The bill expands market access for U.S. vessels and tightens nationality-based exclusions to protect energy shipments, trading increased domestic shipping capacity and revenue for higher compliance burdens, reduced available tonnage, and potential diplomatic/market repercussions.
U.S.-flagged or U.S.-documented vessel owners (and their crews) can obtain certificates/coastwise endorsements to transport domestic crude and petroleum products, increasing market access and potential revenue for U.S. shipping businesses.
More U.S.-documented vessels authorized to carry domestic crude strengthens U.S. shipping capacity and energy supply-chain resilience, reducing reliance on foreign-flagged tonnage for domestic oil transport.

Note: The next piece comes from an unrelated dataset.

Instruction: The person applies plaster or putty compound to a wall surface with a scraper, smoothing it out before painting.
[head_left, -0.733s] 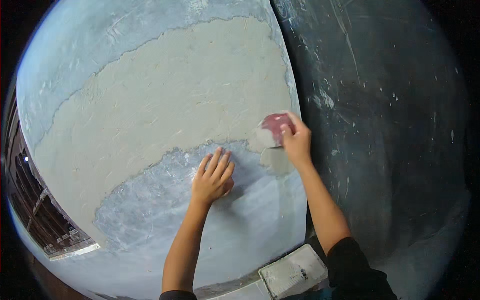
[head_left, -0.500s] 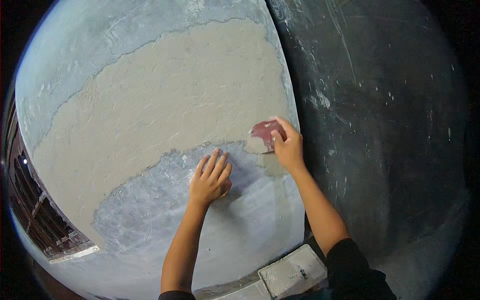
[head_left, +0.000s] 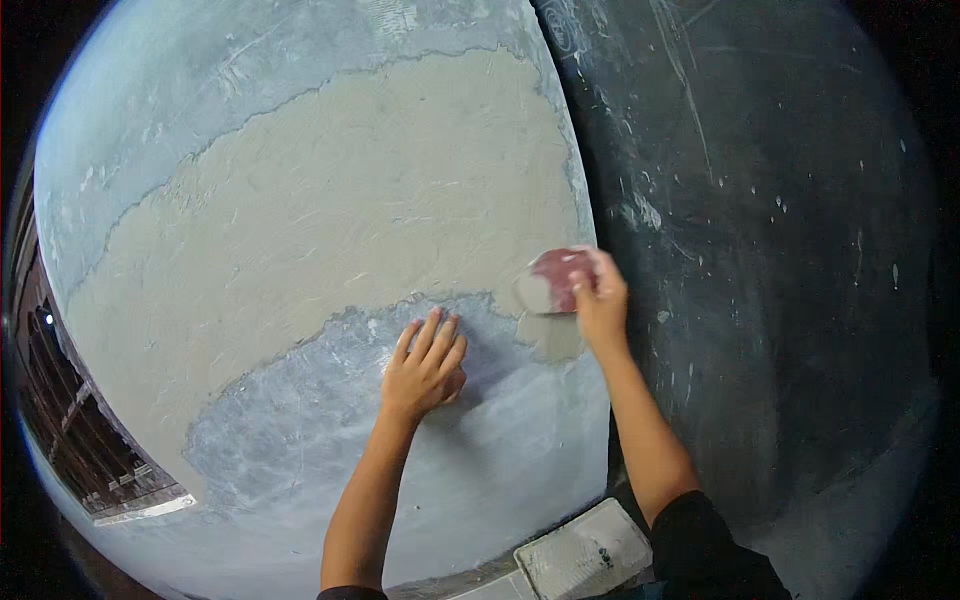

Excluding vessels owned, flagged, or crewed by Russian or Chinese nationals lowers the risk of foreign-state influence over U.S. energy shipments and aligns transport policy with national-security concerns.
Ships with multinational crews or complex foreign ownership structures could be barred from receiving certificates, reducing available tonnage for oil transport and potentially raising shipping costs and, indirectly, fuel or energy prices for businesses and consumers.
Owners and operators will face higher compliance and administrative costs to verify crew nationality and ownership structures to qualify for certificates, burdening small shipping firms and raising operating costs.
Nationality-based exclusions risk diplomatic friction or reciprocal measures that could limit U.S. shipping access abroad and create broader trade or security repercussions.
Based on analysis of 2 sections of legislative text.
Allows U.S. documentation and coastwise-endorsement consideration for vessels transporting crude oil and petroleum products, except those with Russian or Chinese ownership, flag, or crewmembers.
Introduced March 19, 2026 by Scott Perry · Last progress March 19, 2026
Allows vessels that carry crude oil and petroleum products to obtain U.S. documentation and be considered for coastwise endorsement, with three security-related exceptions that block eligibility for vessels owned/flagged by Russia or China or with any Russian or Chinese crewmember. The change adds crude oil and petroleum products to the list of cargoes that can qualify a vessel for coastwise status under current law.